🤖 AI Summary
Automating crash fixes in the Linux kernel—comprising 50K files and 20M lines of code—remains a formidable challenge for large language models (LLMs).
Method: This paper introduces the first LLM agent framework tailored for kernel-level crash repair. It implements a closed-loop debugging workflow inspired by kernel developers’ practices, featuring a novel “hypothesize-then-repair” reasoning strategy. The framework integrates dynamic context-aware retrieval, automated crash log parsing and reproduction, system-level simulation via kGymSuite, and Code-LLM-driven hypothesis validation and patch generation.
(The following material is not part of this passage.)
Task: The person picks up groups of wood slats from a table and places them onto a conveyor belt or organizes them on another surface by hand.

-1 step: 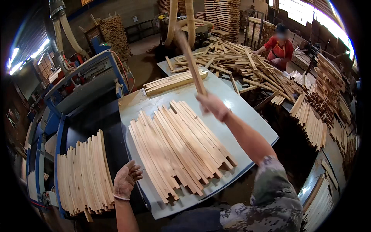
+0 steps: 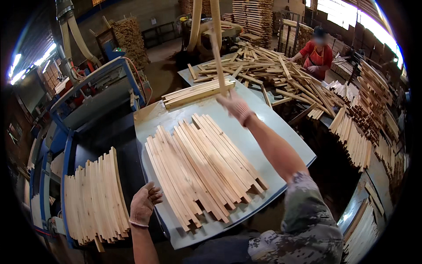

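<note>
Raised over the far part of the pale table (image 2: 281,136), my gloved right hand (image 2: 236,107) is closed round the lower end of a wooden strip (image 2: 217,61). The strip points up and away; it and the fingers are smeared by motion. Below and left of that hand, a layer of wooden strips (image 2: 202,167) lies side by side with uneven ends. My left hand (image 2: 145,203), also gloved, hovers by the table's near left edge, apart from the layer. Its fingers are curled, and their inner side is hidden.
Another row of strips (image 2: 94,200) sits on the dark bed of a blue-framed machine (image 2: 70,141) at left. A small stack of strips (image 2: 193,96) lies at the table's far edge. Behind it is a jumbled strip pile (image 2: 263,70), with a co-worker in red (image 2: 320,57) beside it.
My right hand has moved slightly up and to the left with the strip, which stands more upright now. My left hand is almost where it was.
</note>
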Demonstrator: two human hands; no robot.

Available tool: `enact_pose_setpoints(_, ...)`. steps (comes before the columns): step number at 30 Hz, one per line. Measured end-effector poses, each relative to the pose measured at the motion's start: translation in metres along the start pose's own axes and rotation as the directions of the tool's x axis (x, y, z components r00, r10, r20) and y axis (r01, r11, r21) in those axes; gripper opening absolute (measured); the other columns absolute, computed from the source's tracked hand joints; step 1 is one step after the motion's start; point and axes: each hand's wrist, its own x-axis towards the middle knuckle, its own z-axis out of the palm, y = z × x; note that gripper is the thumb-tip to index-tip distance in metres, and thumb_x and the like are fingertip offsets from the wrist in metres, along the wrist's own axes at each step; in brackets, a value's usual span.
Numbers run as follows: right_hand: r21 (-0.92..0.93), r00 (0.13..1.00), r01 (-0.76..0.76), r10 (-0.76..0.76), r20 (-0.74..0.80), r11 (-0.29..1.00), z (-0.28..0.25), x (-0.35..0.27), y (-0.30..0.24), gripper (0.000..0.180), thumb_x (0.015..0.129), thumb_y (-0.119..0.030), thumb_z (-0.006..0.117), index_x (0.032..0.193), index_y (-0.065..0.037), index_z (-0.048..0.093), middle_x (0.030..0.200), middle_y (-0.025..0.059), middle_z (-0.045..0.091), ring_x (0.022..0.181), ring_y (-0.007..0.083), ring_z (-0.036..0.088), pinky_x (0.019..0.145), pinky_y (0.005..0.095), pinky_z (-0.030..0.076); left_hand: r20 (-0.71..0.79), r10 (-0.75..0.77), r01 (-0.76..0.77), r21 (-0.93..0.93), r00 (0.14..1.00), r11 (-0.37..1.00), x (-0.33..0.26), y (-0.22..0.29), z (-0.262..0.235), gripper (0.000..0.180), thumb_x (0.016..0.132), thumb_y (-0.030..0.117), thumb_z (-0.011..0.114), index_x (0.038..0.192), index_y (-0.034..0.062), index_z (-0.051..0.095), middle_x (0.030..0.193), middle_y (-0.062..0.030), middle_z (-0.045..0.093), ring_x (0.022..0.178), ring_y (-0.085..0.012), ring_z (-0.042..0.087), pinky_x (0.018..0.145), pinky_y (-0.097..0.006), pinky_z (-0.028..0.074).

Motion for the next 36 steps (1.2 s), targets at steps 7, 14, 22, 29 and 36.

Contributions/Results: (1) The first application of LLM agents to real-world kernel crash repair; (2) Open-sourcing of kGymSuite—a scalable, interactive simulation platform that overcomes environmental interaction and scalability bottlenecks for LLM agents in large-scale systems; (3) Generation of multiple plausible patches for previously unfixed real bugs, with at least two assessed as practically feasible—substantially improving both interpretability and success rate of automated repairs.
📝 Abstract
Code large language models (LLMs) have shown impressive capabilities on a multitude of software engineering tasks. In particular, they have demonstrated remarkable utility in the task of code repair. However, common benchmarks used to evaluate the performance of code LLMs are often limited to small-scale settings. In this work, we build upon kGym, which shares a benchmark for system-level Linux kernel bugs and a platform to run experiments on the Linux kernel. This paper introduces CrashFixer, the first LLM-based software repair agent that is applicable to Linux kernel bugs. Inspired by the typical workflow of a kernel developer, we identify the key capabilities an expert developer leverages to resolve a kernel crash. Using this as our guide, we revisit the kGym platform and identify key system improvements needed to practically run LLM-based agents at the scale of the Linux kernel (50K files and 20M lines of code). We implement these changes by extending kGym to create an improved platform - called kGymSuite, which will be open-sourced. Finally, the paper presents an evaluation of various repair strategies for such complex kernel bugs and showcases the value of explicitly generating a hypothesis before attempting to fix bugs in complex systems such as the Linux kernel. We also evaluated CrashFixer's capabilities on still open bugs, and found at least two patch suggestions considered plausible to resolve the reported bug.